Gardeners are being advised to wash their hands after coming into contact with compost following a series of rare cases of Legionella over the past five years.
One man has died and five others have become ill after contracting 'Legionella longbeachae', which it is understood to come from compost.
Doctors all over the UK are being urged to be alert for a link with gardening if they see patients with unusual pneumonia.
Symptoms of Legionella longbeachae include headaches, diarrhoea or a dry cough followed by pneumonia.
All those who have contracted the illness so far were very keen gardeners, using different brands of compost.
The strain is well known in Australia and New Zealand, where bags of compost carry warning labels.
But these are the first cases linked to compost to be confirmed in the UK.

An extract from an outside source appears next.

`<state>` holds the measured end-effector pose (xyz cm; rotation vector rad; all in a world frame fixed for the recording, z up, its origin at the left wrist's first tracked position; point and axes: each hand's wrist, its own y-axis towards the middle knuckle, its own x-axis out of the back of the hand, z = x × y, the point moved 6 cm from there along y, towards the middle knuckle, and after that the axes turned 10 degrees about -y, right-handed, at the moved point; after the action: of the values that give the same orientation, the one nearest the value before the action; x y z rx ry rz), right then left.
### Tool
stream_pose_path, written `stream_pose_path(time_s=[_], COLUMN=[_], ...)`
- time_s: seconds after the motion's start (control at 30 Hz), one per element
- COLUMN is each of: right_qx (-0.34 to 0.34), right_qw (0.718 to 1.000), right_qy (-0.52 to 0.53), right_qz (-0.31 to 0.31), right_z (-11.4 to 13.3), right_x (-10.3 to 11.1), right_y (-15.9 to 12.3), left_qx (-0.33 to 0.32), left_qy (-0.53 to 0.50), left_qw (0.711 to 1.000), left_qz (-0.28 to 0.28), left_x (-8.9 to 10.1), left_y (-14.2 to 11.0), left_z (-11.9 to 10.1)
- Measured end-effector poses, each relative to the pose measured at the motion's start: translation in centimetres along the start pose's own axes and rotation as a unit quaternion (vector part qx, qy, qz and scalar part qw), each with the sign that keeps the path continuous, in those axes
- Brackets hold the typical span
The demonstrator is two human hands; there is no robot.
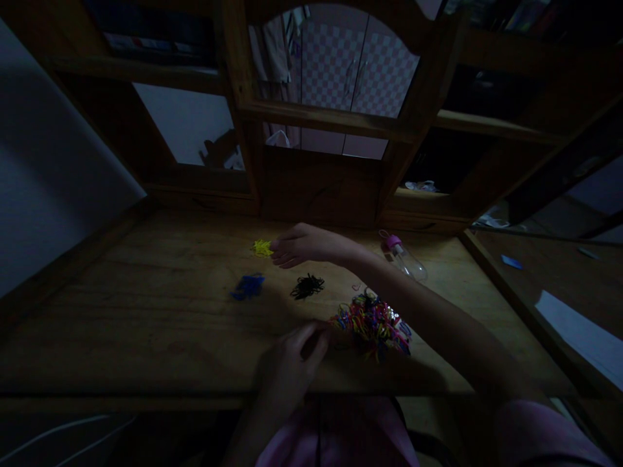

"Gardening is a very healthy hobby but like anything in life there's a few risks," said Dr Martin Donaghy, medical director of Health Protection Scotland.
"Over the past five years we've had three confirmed cases of Legionella longbeachae, plus two 'probable' and one 'possible' so we do need to take steps to reduce the risk even further."
Most people recover after treatment with antibiotics and Dr Donaghy said other cases may have gone unreported.
"One of the features of this phenomenon is that we've only seen it in Scotland," he said.
"We're working closely with colleagues in England to find out the reasons for that.”
Specialists are now investigating whether recent changes to compost formulas might be to blame as manufacturers move away from traditional peat-based growing media.
Health Protection Scotland is in discussions with the Scottish government on whether Australian-style warning labels should be recommended to manufacturers.